HGS: Lauterbach hört auf

Rückraumspieler hat um die Auflösung seines Vertrags gebeten - Zuletzt heftig in der Kritik

- Von ROLAND SCHMIDT -

Saarlouis. Mit den Neuverpflichtungen Christoph Feldmann (HC Fischbach) und Valerio Arrighini (SF Uchtelfangen) hat die HG Saarlouis in den letzten Wochen Schlagzeilen gemacht. Gestern gab der Handball-Regionalligist seinen ersten Spielerabgang bekannt. Hans-Peter Lauterbach habe um die vorzeitige Beendigung seines Vertragsverhältnisses gebeten, war von Vereinsseite zu hören. "Ich hab es versucht, doch wie sich herausgestellt hat, passen meine Spielanlage und das Saarlouiser Angriffskonzept leider nicht zusammen", nennt Lauterbach einen Grund für seine Entscheidung. Die Enttäuschung sei natürlich groß, doch er habe eingesehen, dass es so nicht weitergeht. "Sein Entschluss geht mir sehr an die Nieren", kommentiert Trainer Berthold Kreuser das Ausscheiden seines Rückraumspielers. Die Vorfälle im Heimspiel gegen Gelnhausen seien für Lauterbach wohl ausschlaggebend gewesen. Nach einigen unglücklichen Aktionen zum Ende des Spiels musste sich der 34-Jährige nach dem Schlusspfiff von Zuschauern massive Kritik gefallen lassen. Darunter Beschimpfungen, die teilweise unter die Gürtellinie gingen und Fairness vermissen ließen. "Das hat der Hans-Peter nicht verdient. Okay, die Leistung stimmte nicht. Aber jemanden derart zu beschimpfen, war nicht okay", nimmt Kreuser seinen Spieler in Schutz. Lauterbach sei ein Vollstrecker. Einer, der Qualitäten aus der Fernwurfzone hat. Das Spiel "Eins-gegen-Eins" zähle nicht zu den Stärken. Schon Anfang September stand diese Problematik im Mittelpunkt eines persönlichen Gesprächs. "Zieh es durch, du musst dich erst eingewöhnen", machte der Trainer dem Neuzugang damals Mut. Das Verhältnis zum jungen Familienvater beschreibt Kreuser als freundschaftlich. Er war es auch, der Lauterbach vom Oberligisten SG Holz-Lummerschied nach Saarlouis holte. In seiner vierjährigen Trainerzeit in Holz habe Lauterbach zu den gefährlichsten Schützen seiner Mannschaft gezählt, erinnert sich Kreuser. In Saarlouis seien diese Stärken leider nie richtig zur Geltung gekommen. Dabei lief es auch an neuer Wirkungsstätte anfangs sehr gut. Die Leistungen im Training stimmten. Nur Sven Ehrich und seine Torhüterkollegen beschwerten sich nach Lauterbachs Wurfgranaten über rote Hände.

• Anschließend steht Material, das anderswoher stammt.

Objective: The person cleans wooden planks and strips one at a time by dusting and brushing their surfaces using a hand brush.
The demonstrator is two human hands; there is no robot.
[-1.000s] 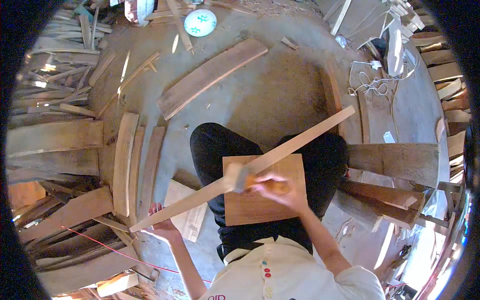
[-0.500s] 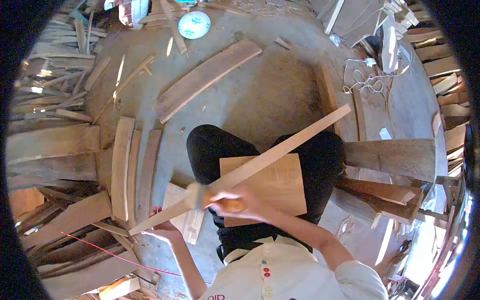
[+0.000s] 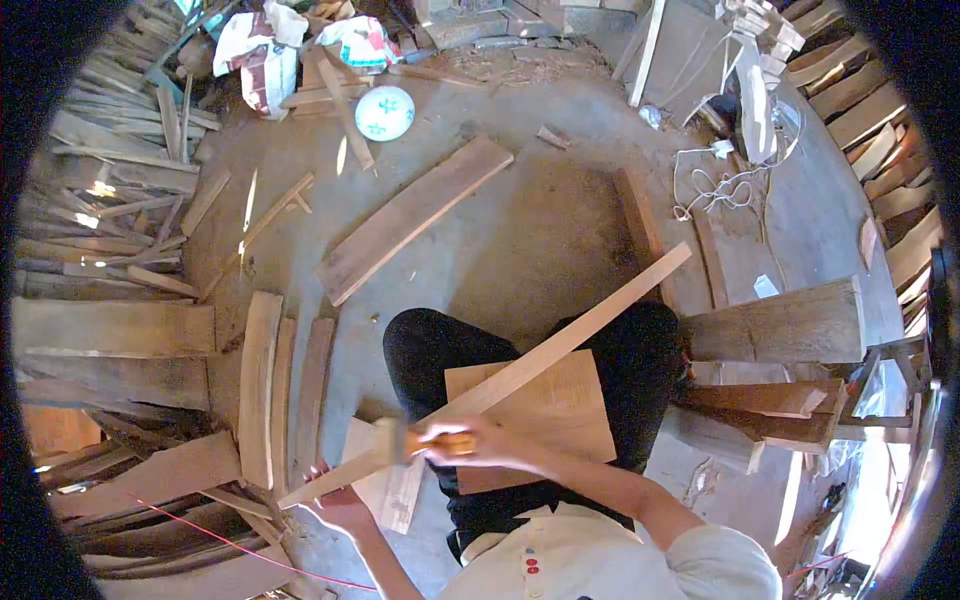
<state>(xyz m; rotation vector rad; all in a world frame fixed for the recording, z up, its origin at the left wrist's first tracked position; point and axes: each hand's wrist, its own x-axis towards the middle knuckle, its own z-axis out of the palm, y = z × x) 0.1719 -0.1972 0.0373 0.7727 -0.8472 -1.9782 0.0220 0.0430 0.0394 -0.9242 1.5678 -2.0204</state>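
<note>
A long, pale wooden strip [image 3: 555, 345] slants across my lap, over a square wooden board [image 3: 560, 420] resting on my legs. My left hand [image 3: 340, 505] supports the strip near its lower left end, fingers curled around its edge. In my right hand [image 3: 480, 442] is the orange-brown handle of a brush-like tool [image 3: 390, 440]. Its pale head is against or just above the strip, left of the board, and blurred by motion; its exact kind is unclear. Below the strip, pale wood pieces [image 3: 400, 500] lie on the floor.
Loose planks [image 3: 262, 390] lie at left, beside stacked timber [image 3: 110, 330]. A broad plank [image 3: 420, 220] and a round white object with blue-green marks [image 3: 384, 113] are ahead. White cable [image 3: 725, 190] coils at right, near more boards [image 3: 780, 320]. A red cord [image 3: 240, 548] runs lower left.
My view has tilted upward, so the surroundings sit lower in the picture. The right hand's tool has shifted slightly toward the strip's lower left end. My left hand keeps its hold there.
</note>
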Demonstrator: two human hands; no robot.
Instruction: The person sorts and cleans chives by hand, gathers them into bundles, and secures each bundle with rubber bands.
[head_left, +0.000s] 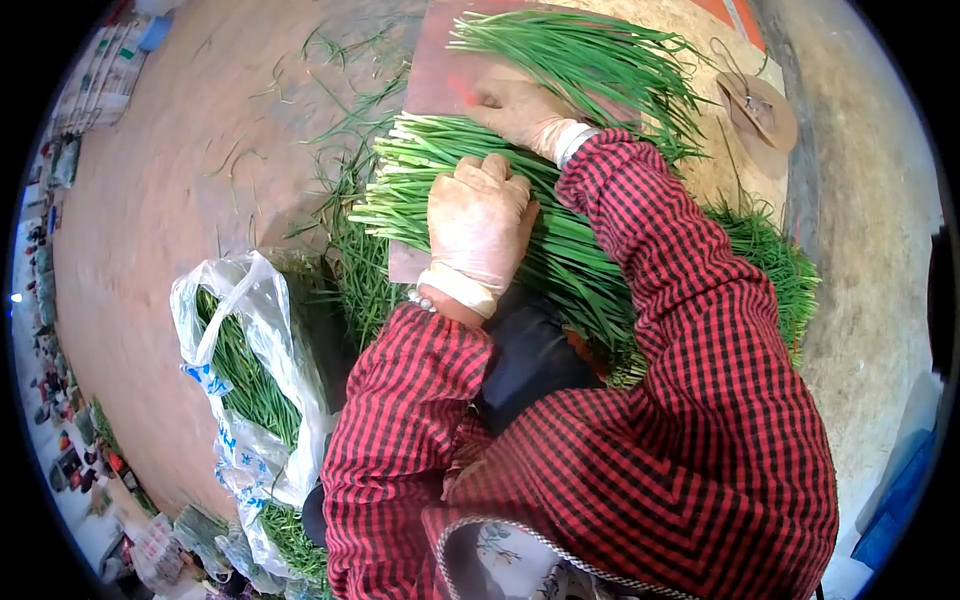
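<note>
A thick bunch of garlic chives lies across a reddish-brown board, its pale cut ends pointing left. My left hand, in a thin pale glove, is closed with its fingers curled down onto the bunch near the white ends. Just above it, my right hand, also gloved, is closed at the upper edge of the bunch. At its fingertips there is a red blur, too smeared to name. A second, looser bunch of chives lies beyond the right hand on the board.
A white plastic bag full of chives stands at left. Loose chive scraps litter the brown floor. To the right lies a tan oval object with a cord, above another heap of chives. The board's bare edge shows near my left wrist.
</note>
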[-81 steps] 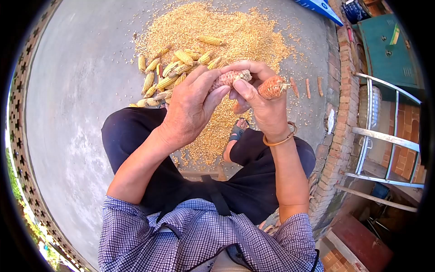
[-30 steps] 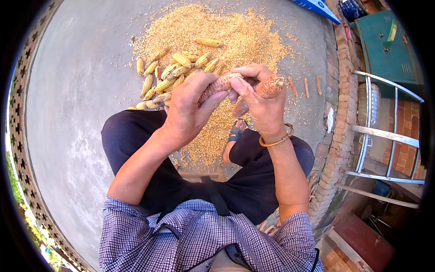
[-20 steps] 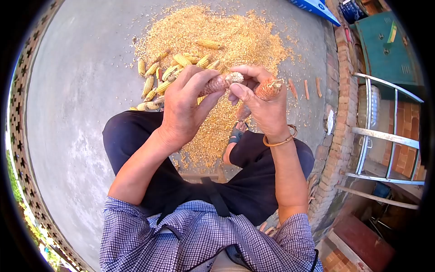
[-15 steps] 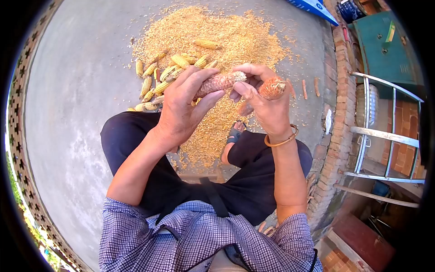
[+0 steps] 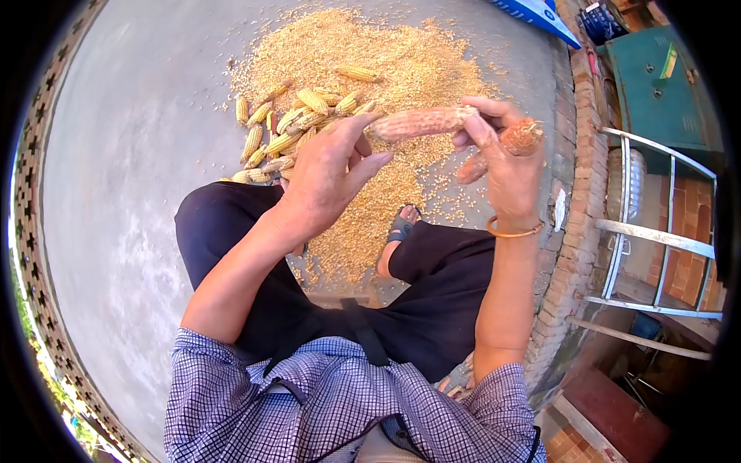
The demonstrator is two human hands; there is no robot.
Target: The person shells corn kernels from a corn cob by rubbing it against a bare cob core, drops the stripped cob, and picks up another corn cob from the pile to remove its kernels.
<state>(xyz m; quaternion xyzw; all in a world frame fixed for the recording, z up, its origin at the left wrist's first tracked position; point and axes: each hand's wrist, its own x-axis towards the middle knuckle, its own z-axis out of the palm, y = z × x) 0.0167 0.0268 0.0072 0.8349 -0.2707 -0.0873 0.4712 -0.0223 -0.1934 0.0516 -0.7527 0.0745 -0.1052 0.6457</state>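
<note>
Between the thumb and fingers of my right hand [image 5: 505, 158] is one end of a bare reddish corn cob [image 5: 426, 123]. A second cob [image 5: 522, 136] is held in the same hand, its tip poking out over the knuckles, with its lower end [image 5: 472, 167] apparently showing below the fingers. My left hand [image 5: 328, 170] is open, thumb and fingers apart, just off the cob's left end. Beyond it, several yellow corn ears [image 5: 282, 143] lie in a pile beside a wide spread of loose kernels [image 5: 370, 46] on the concrete floor.
A low brick edging [image 5: 584, 154] runs along the right, with a metal frame [image 5: 656, 237] and a green cabinet [image 5: 664, 85] beyond. A blue item [image 5: 540, 17] lies at the top right. A sandaled foot [image 5: 401, 229] rests by the kernels.
My right hand has moved right, carrying the cobs. The long cob has come out of my left hand, whose fingers have parted from it.
</note>
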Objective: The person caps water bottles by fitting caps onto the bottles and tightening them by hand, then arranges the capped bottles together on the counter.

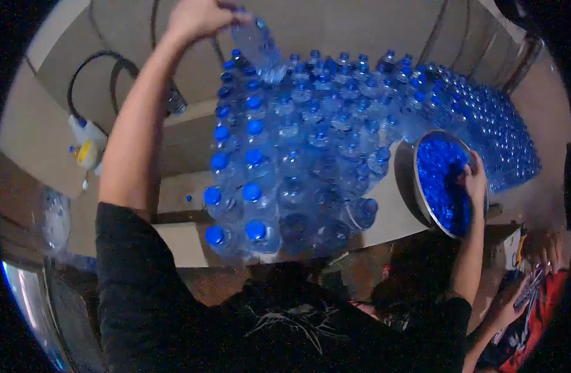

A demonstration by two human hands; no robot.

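Note:
At the top of the head view, my left hand (204, 17) is closed around the upper end of a clear plastic bottle (259, 51), which hangs tilted above the back left of the bottle rows. My right hand (476, 180) reaches into a round metal basin (430, 214) heaped with blue bottle caps (441, 180). Its fingers are curled against the caps; whatever they grip is hidden. Many clear bottles stand upright in rows, with blue caps on the two left columns, including a capped bottle (255, 233) in front. Several bottles nearer the middle, such as one (293, 193), look uncapped.
Left of the bottles is a sunken sink (180, 146) with a black hose (74, 81) beside it. A bottle with a yellow label (86, 154) lies at the far left. Another person's hand (515, 298) holds a phone-like object at the lower right.

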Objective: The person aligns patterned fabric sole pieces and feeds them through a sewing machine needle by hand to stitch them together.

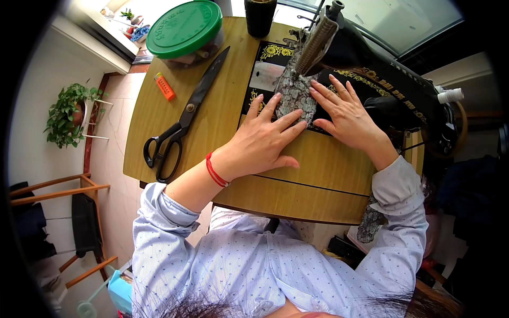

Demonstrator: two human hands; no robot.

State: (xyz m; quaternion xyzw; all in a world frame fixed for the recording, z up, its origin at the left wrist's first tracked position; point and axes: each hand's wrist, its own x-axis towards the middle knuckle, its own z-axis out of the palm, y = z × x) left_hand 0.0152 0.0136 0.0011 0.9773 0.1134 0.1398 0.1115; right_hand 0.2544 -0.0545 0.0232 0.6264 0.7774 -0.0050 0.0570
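Note:
A piece of grey patterned fabric (298, 96) lies on the bed of a black sewing machine (366, 58), under its needle end. My left hand (268, 133), with a red cord bracelet on the wrist, rests its spread fingertips on the fabric's left and near part. On the right, my right hand (342, 114) lies with fingers stretched out, its fingertips at the fabric's right edge. Neither hand grips anything. The needle and presser foot are hard to make out behind the machine's head.
Large black-handled scissors (190, 107) and an orange lighter (164, 86) lie on the wooden table (222, 127). A green-lidded tub (184, 29) and a dark glass (260, 17) stand at the back. Patterned cloth (370, 225) hangs off the right edge.

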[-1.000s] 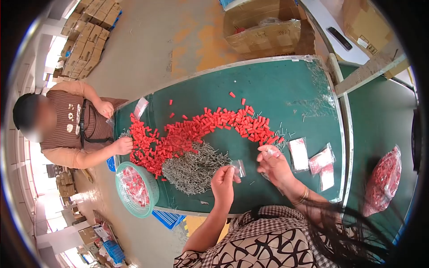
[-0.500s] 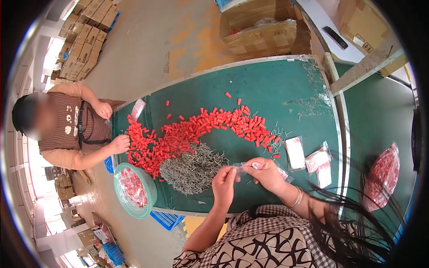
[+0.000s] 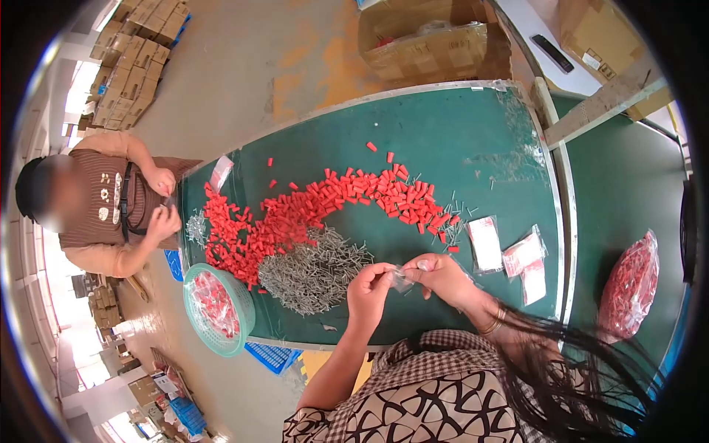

Doch in den Spielen lief es nicht so, wie es sich Trainer und Spieler vorgestellt hatten. Am Dienstag besuchte Kreuser Lauterbach zu Hause. Nach längeren Gespräch waren sich beide später einig. Es sei wohl besser, einen Schluss-Strich zu ziehen. Kreuser: "Er hat sich in seiner Rolle nicht mehr wohl gefühlt. Ich wollte ihm das alles auch nicht länger antun." Vom Handball will Lauterbach vorerst nichts mehr wissen. Ob er überhaupt noch spielen oder irgendwo anders die Schuhe anziehen wird, lässt der sympathische Rückraum-Riese offen.